> [DATASET EXCERPT]
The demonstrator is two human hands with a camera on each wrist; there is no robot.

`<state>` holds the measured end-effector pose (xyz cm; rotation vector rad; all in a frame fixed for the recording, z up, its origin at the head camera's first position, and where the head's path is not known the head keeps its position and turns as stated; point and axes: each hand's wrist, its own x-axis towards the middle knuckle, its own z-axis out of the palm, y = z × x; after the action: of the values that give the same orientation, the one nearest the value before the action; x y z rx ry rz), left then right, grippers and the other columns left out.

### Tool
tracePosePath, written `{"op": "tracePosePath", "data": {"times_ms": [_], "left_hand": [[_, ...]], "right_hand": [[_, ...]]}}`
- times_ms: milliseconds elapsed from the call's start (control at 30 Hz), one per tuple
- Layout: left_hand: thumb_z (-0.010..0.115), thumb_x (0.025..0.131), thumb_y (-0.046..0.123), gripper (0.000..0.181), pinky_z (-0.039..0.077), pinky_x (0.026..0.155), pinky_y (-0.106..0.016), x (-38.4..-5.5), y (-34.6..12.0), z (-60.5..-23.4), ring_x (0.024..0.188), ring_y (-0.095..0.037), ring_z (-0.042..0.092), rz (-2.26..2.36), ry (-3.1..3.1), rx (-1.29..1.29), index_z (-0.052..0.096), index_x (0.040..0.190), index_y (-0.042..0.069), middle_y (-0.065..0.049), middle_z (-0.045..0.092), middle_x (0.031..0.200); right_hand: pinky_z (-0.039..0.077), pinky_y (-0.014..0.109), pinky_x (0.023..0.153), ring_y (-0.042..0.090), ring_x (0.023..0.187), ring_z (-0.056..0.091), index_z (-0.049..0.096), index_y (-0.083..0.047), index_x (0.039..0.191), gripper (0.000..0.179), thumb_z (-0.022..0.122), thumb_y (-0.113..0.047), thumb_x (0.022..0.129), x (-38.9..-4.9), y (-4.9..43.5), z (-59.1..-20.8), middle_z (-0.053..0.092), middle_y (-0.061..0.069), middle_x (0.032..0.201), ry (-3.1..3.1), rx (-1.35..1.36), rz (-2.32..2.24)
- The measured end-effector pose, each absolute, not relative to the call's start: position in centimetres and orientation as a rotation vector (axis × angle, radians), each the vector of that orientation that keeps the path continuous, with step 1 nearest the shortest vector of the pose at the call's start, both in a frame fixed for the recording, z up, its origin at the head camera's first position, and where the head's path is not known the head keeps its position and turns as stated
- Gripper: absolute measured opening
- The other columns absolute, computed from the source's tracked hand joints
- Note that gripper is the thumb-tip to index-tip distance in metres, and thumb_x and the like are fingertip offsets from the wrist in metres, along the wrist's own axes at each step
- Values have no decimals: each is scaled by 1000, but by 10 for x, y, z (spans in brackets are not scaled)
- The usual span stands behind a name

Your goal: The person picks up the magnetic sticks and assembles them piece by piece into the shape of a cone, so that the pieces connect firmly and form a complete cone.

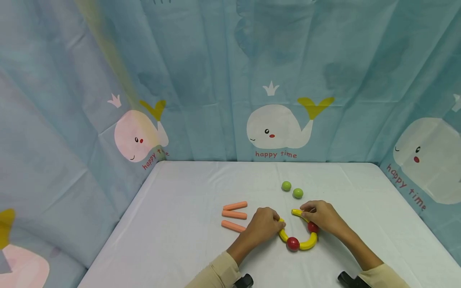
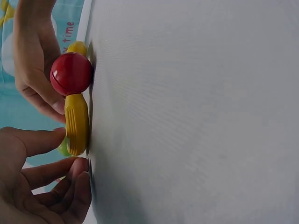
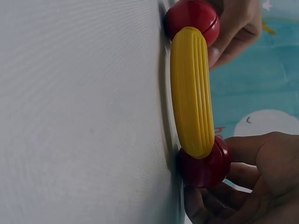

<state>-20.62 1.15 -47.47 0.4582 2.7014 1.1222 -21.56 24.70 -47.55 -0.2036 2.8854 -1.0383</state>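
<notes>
Three yellow curved rods and two red balls are joined in an open ring on the white table. My left hand (image 1: pixel 263 226) pinches the left yellow curved rod (image 1: pixel 283 234) by its far end, thumb and fingers on either side. The near red ball (image 1: pixel 293 244) links that rod to the front yellow curved rod (image 1: pixel 308 243). Another red ball (image 3: pixel 205 163) sits at the right, just by the right hand's fingers. With thumb and fingers, my right hand (image 1: pixel 325 217) grips the far yellow curved rod (image 1: pixel 297 212), whose free end points left. A gap lies between the two far ends.
Two green balls (image 1: pixel 286 186) lie beyond the ring. Left of my left hand are three orange straight rods (image 1: pixel 234 215), the nearest partly behind that hand. A blue curtain with whales (image 1: pixel 277 128) hangs along the far edge and sides of the table (image 1: pixel 173 240).
</notes>
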Motion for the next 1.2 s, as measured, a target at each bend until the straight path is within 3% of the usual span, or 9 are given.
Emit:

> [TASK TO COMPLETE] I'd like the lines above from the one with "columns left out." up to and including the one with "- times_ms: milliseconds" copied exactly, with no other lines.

> [SOLUTION FOR THIS EXERCISE]
`<state>` holds the measured end-effector pose (xyz cm; rotation vector rad; all in a frame fixed for the recording, z up, its origin at the head camera's first position, and where the head's path is not known the head keeps its position and turns as stated; point and axes: each hand's wrist, its own x-axis towards the middle knuckle, its own z-axis out of the palm, y = z × x; after the action: of the values that give the same orientation, the one nearest the value before the action; x y z rx ry rz), left then right, grippers and the other columns left out.

### Tool
tracePosePath, written `{"op": "tracePosePath", "data": {"times_ms": [_], "left_hand": [[_, ...]], "right_hand": [[_, ...]]}}`
- times_ms: milliseconds elapsed from the call's start (control at 30 Hz), one per tuple

This exercise is now finished, and nothing remains to add.